Le coup d’envoi de la Coupe du monde 2026 sera donné ce jeudi 11 juin au stade Azteca de Mexico, où le Mexique affrontera l’Afrique du Sud à partir de 20 heures. Organisée par les États-Unis, le Canada et le Mexique, cette édition historique réunira pour la première fois 48 sélections nationales dans un tournoi géant de 104 matchs répartis dans 16 stades à travers l’Amérique du Nord.
Cette compétition marque un véritable tournant dans l’histoire du football mondial. Jamais un Mondial n’avait accueilli autant d’équipes ni mobilisé un dispositif aussi vaste. Pendant plus d’un mois, les meilleures nations de la planète tenteront de décrocher le trophée le plus convoité du football, avec une finale programmée le 19 juillet à New York.
Le passage de 32 à 48 équipes ouvre la porte à davantage de nations et promet des affiches inédites. Cette nouvelle formule vise à rendre la compétition plus inclusive, mais elle représente également un défi majeur sur les plans sportif et organisationnel.
Au total, 104 rencontres seront disputées dans trois pays hôtes. Les sélections devront composer avec des déplacements parfois très longs entre les différentes villes, une donnée qui pourrait peser sur la gestion physique des effectifs.
Parmi les premiers grands rendez-vous attendus figure notamment l’affiche entre le Brésil et le Maroc, qui suscite déjà une forte attente chez les supporters.
Au-delà du spectacle sportif, cette édition soulève plusieurs interrogations.
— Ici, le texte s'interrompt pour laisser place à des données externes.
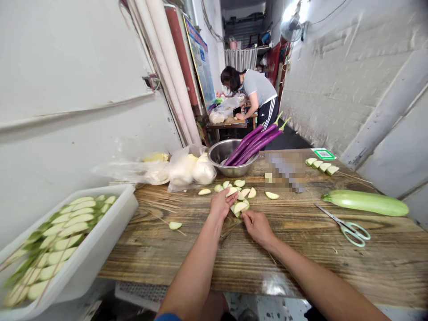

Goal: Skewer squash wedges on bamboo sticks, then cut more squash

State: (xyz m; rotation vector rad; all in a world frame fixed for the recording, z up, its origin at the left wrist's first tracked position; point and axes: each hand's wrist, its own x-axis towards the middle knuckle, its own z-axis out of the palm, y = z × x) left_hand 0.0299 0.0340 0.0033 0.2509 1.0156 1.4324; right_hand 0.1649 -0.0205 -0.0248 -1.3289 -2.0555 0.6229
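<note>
My left hand (220,204) pinches a pale green zucchini slice (231,191) between thumb and fingers. Close beside it, my right hand (258,226) is closed near several stacked zucchini slices (240,207). A thin stick (272,257) shows below the right hand and looks like the end of a bamboo skewer in its grip; the fingers hide most of it. Loose half-round slices (252,192) lie just beyond the hands. One more slice (175,225) rests on a skewer to the left.
A white tub (122,205) of skewered slices stands at left. Bamboo skewers (163,196), bagged pale food (192,171), a steel bowl (217,156) with purple eggplants (254,143), a whole zucchini (368,203), scissors (347,227) and a filled skewer (323,166) surround the workspace. Another person (259,91) bends over a far table.
</note>
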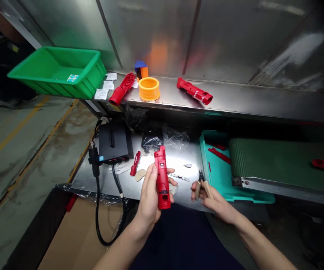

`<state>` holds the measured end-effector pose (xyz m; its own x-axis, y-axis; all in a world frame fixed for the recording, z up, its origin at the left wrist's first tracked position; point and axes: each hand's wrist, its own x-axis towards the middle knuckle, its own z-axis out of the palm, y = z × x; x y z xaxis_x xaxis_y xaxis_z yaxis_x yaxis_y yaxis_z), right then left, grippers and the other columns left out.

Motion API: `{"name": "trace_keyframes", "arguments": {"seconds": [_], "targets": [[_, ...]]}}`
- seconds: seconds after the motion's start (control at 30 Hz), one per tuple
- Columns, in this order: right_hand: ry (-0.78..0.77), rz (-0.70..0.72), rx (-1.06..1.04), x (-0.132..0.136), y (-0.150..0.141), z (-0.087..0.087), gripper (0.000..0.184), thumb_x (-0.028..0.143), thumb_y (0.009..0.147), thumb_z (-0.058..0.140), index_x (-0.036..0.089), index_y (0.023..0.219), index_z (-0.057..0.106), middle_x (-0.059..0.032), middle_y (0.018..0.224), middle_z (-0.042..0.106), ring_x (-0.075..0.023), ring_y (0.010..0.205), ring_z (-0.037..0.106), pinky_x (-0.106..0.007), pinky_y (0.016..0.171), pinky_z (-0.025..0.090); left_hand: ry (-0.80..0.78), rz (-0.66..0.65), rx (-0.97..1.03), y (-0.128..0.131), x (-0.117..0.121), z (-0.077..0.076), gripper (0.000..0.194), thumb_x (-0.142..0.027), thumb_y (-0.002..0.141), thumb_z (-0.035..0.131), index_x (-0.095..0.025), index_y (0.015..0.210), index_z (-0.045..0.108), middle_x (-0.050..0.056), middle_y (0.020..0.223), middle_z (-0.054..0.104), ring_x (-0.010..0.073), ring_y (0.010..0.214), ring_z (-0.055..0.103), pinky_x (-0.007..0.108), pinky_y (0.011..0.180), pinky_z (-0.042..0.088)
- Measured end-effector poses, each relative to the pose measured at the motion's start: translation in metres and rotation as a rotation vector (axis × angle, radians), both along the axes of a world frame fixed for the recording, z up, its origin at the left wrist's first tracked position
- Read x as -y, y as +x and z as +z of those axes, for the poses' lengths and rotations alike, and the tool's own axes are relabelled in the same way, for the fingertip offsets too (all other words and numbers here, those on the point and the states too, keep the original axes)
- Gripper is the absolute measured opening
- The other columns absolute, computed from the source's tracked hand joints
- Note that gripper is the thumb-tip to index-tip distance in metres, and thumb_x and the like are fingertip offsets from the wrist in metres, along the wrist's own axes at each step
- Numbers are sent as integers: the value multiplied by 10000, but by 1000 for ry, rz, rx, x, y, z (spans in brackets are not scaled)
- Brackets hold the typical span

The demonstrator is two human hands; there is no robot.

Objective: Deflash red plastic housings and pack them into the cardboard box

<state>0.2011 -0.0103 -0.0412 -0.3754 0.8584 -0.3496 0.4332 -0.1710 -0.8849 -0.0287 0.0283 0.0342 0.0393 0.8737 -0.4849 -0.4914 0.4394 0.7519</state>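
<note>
My left hand (149, 195) is closed around a red plastic housing (162, 176), a long tube-like shell with square openings, held nearly upright above the metal bench. In my right hand (215, 202) is a pair of cutting pliers (203, 186) with tan handles; the dark jaws point up and away from me, apart from the housing. Between the hands, thin metal tools (180, 177) and a small grey blade-like piece (188, 165) lie on the bench. Left of the housing are a slim red part (135, 163) and a tan rounded piece (140, 174).
A black box-shaped unit (115, 140) with a cabled hand tool (93, 159) stands left. On the shelf are a green bin (91, 77), an orange ring (149, 89) and red housings (195, 91). At right, a teal bin (216, 176) sits beside a green conveyor belt (277, 161).
</note>
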Motion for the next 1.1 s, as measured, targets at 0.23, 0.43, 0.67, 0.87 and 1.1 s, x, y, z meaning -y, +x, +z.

L’impact environnemental lié aux déplacements massifs, la logistique exceptionnelle nécessaire à l’organisation du tournoi ainsi que l’introduction de pauses fraîcheur pour faire face aux fortes chaleurs alimentent déjà les débats.
Mais ces défis n’entament en rien l’enthousiasme qui accompagne ce rendez-vous planétaire. Le Mondial 2026 ambitionne de redéfinir les standards des grandes compétitions internationales.
Les organisateurs ont également choisi de faire de la musique l’un des symboles forts de cette Coupe du monde.
Fait inédit, trois cérémonies d’ouverture sont prévues, une dans chacun des pays organisateurs. Au Mexique, Burna Boy partagera la scène avec Shakira avant le match inaugural. Le lendemain, aux États-Unis, la chanteuse sud-africaine Tyla retrouvera le Nigérian Rema pour un spectacle très attendu.
À travers ces prestations, les artistes africains s’imposent comme des ambassadeurs culturels majeurs d’un événement suivi par des milliards de téléspectateurs.
Entre innovations, gigantisme et ambitions sportives, la Coupe du monde 2026 s’annonce déjà comme l’une des plus mémorables jamais organisées.
Dès ce jeudi, les regards de la planète entière convergeront vers Mexico. Le ballon va rouler, les passions vont s’embraser et une nouvelle histoire du football mondial commencera à s’écrire.